[Work item]
Using the records below, write out again exactly the lines that begin at the line containing "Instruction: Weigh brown" and end at the line containing "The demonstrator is", and no other lines.

[Source information]
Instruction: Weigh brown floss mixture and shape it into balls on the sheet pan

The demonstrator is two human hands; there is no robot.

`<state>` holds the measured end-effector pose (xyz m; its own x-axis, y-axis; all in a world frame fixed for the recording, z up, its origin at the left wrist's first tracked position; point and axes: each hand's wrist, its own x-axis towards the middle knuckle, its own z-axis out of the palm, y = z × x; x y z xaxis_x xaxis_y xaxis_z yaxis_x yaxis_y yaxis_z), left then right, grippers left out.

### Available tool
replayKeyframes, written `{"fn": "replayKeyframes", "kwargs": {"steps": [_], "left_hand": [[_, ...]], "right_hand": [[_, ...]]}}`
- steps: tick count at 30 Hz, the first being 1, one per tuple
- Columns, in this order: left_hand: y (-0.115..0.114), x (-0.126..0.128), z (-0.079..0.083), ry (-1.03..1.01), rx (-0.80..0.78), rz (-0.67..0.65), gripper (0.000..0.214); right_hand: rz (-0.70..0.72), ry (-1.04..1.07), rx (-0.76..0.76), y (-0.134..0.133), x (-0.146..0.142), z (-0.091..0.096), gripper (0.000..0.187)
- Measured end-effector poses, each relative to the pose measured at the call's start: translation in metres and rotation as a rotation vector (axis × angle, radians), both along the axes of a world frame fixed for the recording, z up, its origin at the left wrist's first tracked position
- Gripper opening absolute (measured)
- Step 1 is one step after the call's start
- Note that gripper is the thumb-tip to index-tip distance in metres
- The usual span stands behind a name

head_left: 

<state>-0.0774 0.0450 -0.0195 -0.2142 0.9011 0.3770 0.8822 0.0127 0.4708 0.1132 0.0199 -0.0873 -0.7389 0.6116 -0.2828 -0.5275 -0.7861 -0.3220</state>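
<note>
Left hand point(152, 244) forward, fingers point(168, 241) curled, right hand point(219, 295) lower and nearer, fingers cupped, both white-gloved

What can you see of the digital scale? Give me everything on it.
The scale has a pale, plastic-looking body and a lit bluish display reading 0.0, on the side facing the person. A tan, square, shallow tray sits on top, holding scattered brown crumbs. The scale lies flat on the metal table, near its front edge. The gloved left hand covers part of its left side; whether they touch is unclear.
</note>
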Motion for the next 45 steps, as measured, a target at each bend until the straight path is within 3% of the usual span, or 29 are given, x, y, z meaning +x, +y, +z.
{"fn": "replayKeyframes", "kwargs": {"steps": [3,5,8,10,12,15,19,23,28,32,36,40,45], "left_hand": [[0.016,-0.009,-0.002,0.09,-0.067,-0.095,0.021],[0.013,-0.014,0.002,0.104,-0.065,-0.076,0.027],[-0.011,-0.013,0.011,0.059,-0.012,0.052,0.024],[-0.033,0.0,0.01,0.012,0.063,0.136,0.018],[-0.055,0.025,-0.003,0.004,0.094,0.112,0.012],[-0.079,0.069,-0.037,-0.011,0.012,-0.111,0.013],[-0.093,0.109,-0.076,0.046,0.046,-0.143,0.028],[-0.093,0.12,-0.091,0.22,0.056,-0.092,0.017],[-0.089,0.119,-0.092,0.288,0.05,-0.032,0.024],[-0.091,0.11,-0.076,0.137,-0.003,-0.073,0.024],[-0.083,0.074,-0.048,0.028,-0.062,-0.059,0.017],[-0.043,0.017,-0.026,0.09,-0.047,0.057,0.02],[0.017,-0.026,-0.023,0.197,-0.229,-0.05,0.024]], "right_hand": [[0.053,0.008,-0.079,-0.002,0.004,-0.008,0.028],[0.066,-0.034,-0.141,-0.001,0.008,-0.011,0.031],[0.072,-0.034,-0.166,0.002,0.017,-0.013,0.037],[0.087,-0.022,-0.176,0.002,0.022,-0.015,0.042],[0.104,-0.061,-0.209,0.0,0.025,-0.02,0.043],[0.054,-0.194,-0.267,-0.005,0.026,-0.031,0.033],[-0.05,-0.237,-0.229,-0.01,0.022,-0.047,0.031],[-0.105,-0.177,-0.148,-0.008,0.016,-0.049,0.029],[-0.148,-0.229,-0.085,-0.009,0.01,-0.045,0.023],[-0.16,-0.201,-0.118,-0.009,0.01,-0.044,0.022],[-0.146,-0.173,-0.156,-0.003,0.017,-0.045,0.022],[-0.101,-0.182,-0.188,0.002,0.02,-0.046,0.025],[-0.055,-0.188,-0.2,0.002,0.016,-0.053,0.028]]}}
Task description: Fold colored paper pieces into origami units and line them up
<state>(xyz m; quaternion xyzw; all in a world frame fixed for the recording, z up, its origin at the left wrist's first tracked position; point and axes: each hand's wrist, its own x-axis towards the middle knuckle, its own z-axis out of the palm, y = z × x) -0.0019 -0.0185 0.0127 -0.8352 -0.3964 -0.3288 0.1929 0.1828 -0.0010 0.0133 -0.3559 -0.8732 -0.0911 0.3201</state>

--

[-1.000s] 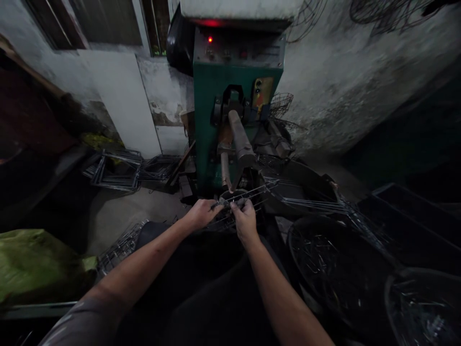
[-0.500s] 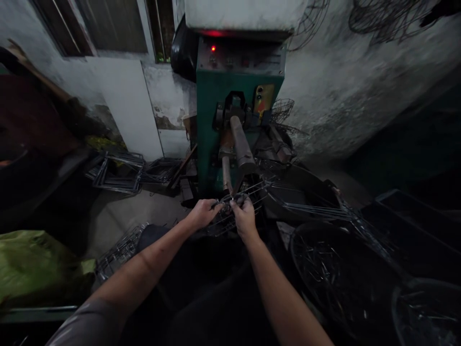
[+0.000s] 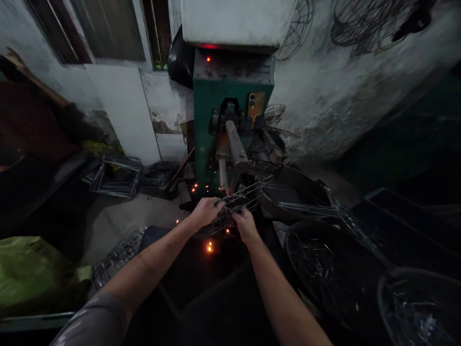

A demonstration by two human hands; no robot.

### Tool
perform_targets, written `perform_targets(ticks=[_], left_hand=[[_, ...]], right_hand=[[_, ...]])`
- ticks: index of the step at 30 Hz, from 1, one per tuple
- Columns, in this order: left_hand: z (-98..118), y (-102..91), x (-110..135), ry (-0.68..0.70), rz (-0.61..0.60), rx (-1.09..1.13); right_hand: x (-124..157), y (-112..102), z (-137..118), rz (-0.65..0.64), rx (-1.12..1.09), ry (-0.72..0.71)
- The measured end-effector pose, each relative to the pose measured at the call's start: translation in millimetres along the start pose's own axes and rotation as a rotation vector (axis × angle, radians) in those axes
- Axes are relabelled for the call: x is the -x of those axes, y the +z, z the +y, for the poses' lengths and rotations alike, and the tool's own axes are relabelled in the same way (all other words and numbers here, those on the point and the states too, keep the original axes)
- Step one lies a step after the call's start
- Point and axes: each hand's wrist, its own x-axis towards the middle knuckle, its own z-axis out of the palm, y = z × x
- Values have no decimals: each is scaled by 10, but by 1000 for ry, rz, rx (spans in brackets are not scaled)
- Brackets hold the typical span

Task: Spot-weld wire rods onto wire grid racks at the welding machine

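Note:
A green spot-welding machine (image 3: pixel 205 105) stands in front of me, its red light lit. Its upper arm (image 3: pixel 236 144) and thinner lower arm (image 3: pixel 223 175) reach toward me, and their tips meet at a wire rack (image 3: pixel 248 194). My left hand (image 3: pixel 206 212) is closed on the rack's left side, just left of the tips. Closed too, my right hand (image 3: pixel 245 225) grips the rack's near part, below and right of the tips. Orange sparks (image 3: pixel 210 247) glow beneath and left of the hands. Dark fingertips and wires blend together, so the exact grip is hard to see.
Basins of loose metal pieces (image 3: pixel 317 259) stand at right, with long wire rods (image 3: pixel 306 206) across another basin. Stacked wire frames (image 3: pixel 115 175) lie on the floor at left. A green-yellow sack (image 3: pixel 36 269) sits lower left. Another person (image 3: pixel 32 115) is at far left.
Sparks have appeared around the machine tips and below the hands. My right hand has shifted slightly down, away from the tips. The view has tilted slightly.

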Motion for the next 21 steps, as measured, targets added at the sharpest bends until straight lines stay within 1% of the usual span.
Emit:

[Task answer]
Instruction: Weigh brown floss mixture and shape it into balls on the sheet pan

The demonstrator is two human hands; there is no robot.

This exercise requires no further work.